According to the economist Fouad Zmokhol, the region has entered a period of wartime economics, indicating a renewed escalation in the arms race. This development is poised to have repercussions on exchange rates, the monetary and banking systems, as well as the prices of oil and metals. It will exert pressure on stock markets as well.

Zmokhol further states that the surge in oil prices is foreseeable, especially in the context of a Middle East conflict, a region of critical importance in oil production, unless OPEC decides otherwise.

He asserts that this conflict is turning the region from an era of growth and peace (thanks to peace agreements between certain Arab countries and Israel) into a wartime economy. At present, all negotiations, free trade agreements, and investments are reset to ground zero.

Zmokhol anticipates a short-term rebound in metal prices, such as gold and silver, which are currently at their lowest levels.

Shekel’s Depreciation

Furthermore, in an effort to stabilize its currency, the Bank of Israel has purchased $30 billion worth of shekels. This move aims to counteract the devaluation of the shekel, which has experienced a 2% decline against the dollar, reaching a rate of 3.94 shekels per dollar, and a 2.12% decrease against the euro, reaching 4.16 shekels.

The currency instability has favored the dollar, resulting in its highest level against the shekel since 2016. In consequence, the dollar index, a measure of the dollar’s value against a basket of currencies, has increased by 0.41%.
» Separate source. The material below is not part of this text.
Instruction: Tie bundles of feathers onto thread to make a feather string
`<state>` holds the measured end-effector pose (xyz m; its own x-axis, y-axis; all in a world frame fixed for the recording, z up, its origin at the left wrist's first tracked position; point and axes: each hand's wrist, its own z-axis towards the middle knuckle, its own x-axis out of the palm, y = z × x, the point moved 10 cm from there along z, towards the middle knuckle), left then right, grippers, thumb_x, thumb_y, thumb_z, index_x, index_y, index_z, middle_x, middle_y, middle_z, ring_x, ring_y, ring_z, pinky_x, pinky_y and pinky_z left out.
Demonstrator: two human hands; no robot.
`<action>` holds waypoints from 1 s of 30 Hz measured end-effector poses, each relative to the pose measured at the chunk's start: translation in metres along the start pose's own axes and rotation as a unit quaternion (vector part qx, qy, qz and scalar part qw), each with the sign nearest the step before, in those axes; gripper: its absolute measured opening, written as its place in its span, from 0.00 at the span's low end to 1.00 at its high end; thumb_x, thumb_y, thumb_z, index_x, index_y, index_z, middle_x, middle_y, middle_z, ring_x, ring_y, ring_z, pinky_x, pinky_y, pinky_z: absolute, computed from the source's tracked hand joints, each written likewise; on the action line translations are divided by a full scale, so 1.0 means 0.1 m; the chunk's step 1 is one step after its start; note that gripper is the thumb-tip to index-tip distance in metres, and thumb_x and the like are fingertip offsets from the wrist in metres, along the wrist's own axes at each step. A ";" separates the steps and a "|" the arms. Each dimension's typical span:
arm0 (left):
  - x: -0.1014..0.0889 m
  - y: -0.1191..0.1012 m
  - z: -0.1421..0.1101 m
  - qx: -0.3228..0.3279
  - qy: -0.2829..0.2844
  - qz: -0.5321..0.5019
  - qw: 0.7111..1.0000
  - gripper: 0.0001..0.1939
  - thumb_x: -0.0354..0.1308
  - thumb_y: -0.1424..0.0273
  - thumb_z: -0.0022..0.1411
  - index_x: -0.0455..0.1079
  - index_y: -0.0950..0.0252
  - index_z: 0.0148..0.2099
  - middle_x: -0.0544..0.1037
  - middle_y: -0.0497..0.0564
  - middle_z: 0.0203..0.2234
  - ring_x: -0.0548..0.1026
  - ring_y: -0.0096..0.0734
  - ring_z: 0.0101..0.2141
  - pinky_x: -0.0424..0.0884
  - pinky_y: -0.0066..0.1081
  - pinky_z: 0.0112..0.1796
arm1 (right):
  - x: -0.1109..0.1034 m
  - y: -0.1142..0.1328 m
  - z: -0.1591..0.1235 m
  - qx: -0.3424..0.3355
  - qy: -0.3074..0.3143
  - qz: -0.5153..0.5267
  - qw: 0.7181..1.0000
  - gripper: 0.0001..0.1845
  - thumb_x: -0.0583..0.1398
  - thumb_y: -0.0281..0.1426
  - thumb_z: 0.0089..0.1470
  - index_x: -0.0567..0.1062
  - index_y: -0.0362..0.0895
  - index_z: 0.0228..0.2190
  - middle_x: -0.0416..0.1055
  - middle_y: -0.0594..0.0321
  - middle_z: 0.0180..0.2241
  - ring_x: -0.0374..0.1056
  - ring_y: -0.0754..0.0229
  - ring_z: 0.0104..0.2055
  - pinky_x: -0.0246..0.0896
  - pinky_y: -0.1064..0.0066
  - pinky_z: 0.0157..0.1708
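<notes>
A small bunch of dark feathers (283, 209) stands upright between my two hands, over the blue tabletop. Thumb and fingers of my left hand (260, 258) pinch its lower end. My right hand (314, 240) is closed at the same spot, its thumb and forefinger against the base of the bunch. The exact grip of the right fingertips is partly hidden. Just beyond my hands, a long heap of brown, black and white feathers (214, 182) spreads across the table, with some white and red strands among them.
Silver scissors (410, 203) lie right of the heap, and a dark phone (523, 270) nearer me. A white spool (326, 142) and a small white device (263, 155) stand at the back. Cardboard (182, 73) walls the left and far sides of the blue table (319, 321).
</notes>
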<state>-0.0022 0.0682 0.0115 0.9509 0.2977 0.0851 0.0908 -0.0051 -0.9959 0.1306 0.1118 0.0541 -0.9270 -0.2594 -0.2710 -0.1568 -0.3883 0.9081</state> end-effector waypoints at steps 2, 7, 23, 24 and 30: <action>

Global Stock Markets Roiled

Several world stock markets experienced a decline on Monday. On Wall Street, the S&P 500 index experienced a decline of 0.16%, the Nasdaq experienced a decline of 0.55%, and the Dow Jones remained steady with a gain of 0.02%. Across Europe, the Paris Stock Exchange declined by 0.23%, Frankfurt by 0.45%, and Milan by 0.22%. However, the London Stock Exchange experienced an increase of 0.34%. In Israel, the primary stock index, the TA-35 on the Tel Aviv Stock Exchange, rebounded with a 1.08% gain after a significant 6.47% loss on Sunday.